Бывшая стилистка студии "Квартал 95" Шура Рязанцева лично одевала нынешнего президента Украины Владимира Зеленского. Но в первый день российского вторжения пошла в военкомат и сразу отправилась в Гостомель. Сейчас подразделение, в котором служит Шура, охраняет границу с Беларусью. Ее позывной "Ялта" – она родом оттуда.
Корреспондентка Настоящего Времени встретилась с Шурой Рязанцевой в Киеве, куда она приехала буквально на один день и сразу вернулась на военную службу.
– Как тебе в Киеве после передовой на фронте?
– Вообще очень тяжело возвращаться в мирный Киев. Когда ты приезжаешь, ты чувствуешь себя немножко двояко. Где-то чужой.
– Почему?
– Потому что люди забыли, забывают о том, что идет война. Кто-то забывает, кто-то нет. Это тяжело объяснить. Где-то ты отвык, где-то у тебя поменялись какие-то взгляды. Какое-то вообще восприятие изменилось. Потому что вот тут, например, я раньше ездила на скейте, а теперь здесь я иду в военной форме.
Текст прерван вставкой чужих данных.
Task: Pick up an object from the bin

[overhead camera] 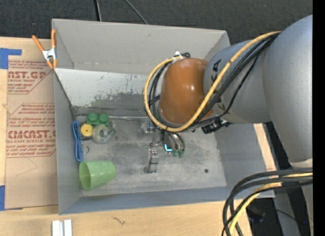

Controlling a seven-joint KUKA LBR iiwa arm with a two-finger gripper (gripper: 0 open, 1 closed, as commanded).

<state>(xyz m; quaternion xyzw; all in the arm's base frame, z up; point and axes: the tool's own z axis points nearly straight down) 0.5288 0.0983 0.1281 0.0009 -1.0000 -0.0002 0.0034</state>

– Как твоя жизнь выглядела до полномасштабной войны?
– Она была очень интересной. Я работала в кино. Достаточно большой период времени. Я создавала образы. Это было не только кино. Это был мир шоу бизнеса. Я была телкой. Я была конченной телкой... Серьезно. Я была страшным человеком. Я была меркантильной. Каждый выходные я делала МУЗ-ТВ. Я жила полтора года в Питере. У меня это все перещелкнулось, когда я увидела избиение студентов на Майдане.
– Учитывая то, что ты никогда не была связана со службой в армии, как ты вообще приняла решение для себе пойти защищать страну, пойти воевать? Это было в первый день полномасштабной войны, 24 февраля?
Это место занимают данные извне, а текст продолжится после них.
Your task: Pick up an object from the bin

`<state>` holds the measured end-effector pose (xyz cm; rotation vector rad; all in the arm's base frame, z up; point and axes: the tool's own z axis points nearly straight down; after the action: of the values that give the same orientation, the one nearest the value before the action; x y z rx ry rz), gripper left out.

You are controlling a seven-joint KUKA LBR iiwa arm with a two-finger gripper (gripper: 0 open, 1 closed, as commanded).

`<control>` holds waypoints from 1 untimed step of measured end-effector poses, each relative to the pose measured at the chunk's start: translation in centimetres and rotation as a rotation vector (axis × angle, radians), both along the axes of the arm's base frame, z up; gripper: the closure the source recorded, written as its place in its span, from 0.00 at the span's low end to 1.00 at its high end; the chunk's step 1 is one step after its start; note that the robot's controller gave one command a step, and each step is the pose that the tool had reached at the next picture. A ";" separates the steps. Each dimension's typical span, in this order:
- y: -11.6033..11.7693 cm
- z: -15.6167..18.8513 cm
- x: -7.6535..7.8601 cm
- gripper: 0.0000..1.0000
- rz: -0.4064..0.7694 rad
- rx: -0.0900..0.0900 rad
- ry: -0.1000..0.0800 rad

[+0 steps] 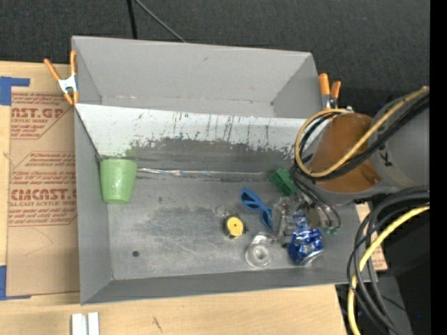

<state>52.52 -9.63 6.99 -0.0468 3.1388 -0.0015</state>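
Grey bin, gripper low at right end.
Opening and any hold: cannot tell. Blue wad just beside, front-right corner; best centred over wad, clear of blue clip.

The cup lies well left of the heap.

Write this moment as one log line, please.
gripper: right side of bin | beside: shiny blue crumpled thing, blue plastic piece | held: unclear
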 end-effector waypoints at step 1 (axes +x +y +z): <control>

– На самом деле это было давно предначертано. Потому что я родилась в семье военных. У меня отец военный летчик. Конкретно если говорить обо мне, то в 14-м году, я была в плену в Крыму. Мы были первыми пленными из активистов Авто Майдана на тот момент. Мы были недолго, но поверьте одного дня достаточно, чтобы понять, что такое русский мир. У них нет ничего святого. И вот тогда я для себя все поняла. Не могу сказать, что моя история началась 24-го числа. Нет, она началась тогда. Потому что по сей день у меня есть личная какая-то цель – отомстить. Они у меня забрали все. Они забрали моего отца, мою землю, виноградник.
– Ты можешь говорить, в какой области ты сейчас?
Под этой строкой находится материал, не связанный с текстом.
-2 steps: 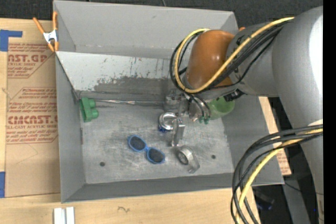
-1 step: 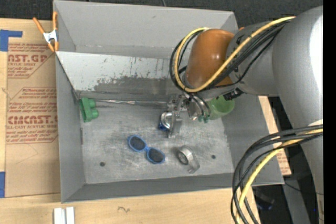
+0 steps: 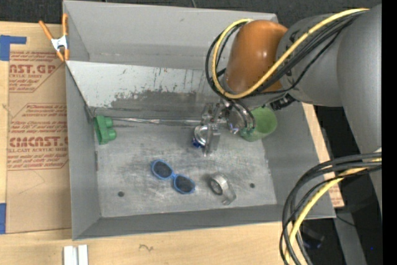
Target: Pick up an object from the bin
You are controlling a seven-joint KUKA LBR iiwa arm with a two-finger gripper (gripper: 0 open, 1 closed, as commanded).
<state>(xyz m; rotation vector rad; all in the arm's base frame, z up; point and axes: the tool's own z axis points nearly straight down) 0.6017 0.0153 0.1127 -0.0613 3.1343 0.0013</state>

– В данный момент моя ротация – это граница с Беларусью. Наше подразделение – это сухопутка. Это стрелковая рота. Там нет абсолютно какой-то гендерной штуки. Мы все равны.
– Как оно быть женщиной на фронте? Много таких?
– Нет, я одна в взводе.
– Как тебе среди мужчин?
– Да супер. У меня замечательная семья. Я не могу их назвать взвод. У меня семья. Я даже, знаешь, когда меня селят отдельно, я не могу. Я хочу быть со своими пацанами, с командирами. Я же должна их охранять. Кто-то же должен это делать. У нас там есть какие-то поощрения, конечно. Но выхватываю я точно также, как и парни.
– Было ли тебе страшно?
– Не страшно лишь потому, что ты осознанно понимаешь, что ты здесь делаешь. И что рядом с тобой есть люди, на которых ты можешь положиться. Ты порой даже маме, сестре или брату не можешь позвонить и доверить такие вещи, которые ты можешь доверить своим побратимам. И как бы ни кричал на тебя старший сержант, командир – ты на войне, ты в армии.
– Закончится война, прожив вот этот весь опыт, побывав на фронте, сможешь ли ты вернуться в свою довоенную жизнь – в кино, шоу-бизнес – или продолжишь службу в армии?
– Главное – остаться живой. Это самое главное. Не вернусь [к прежней жизни]. Я буду дальше служить. И главное – родить ребеночка.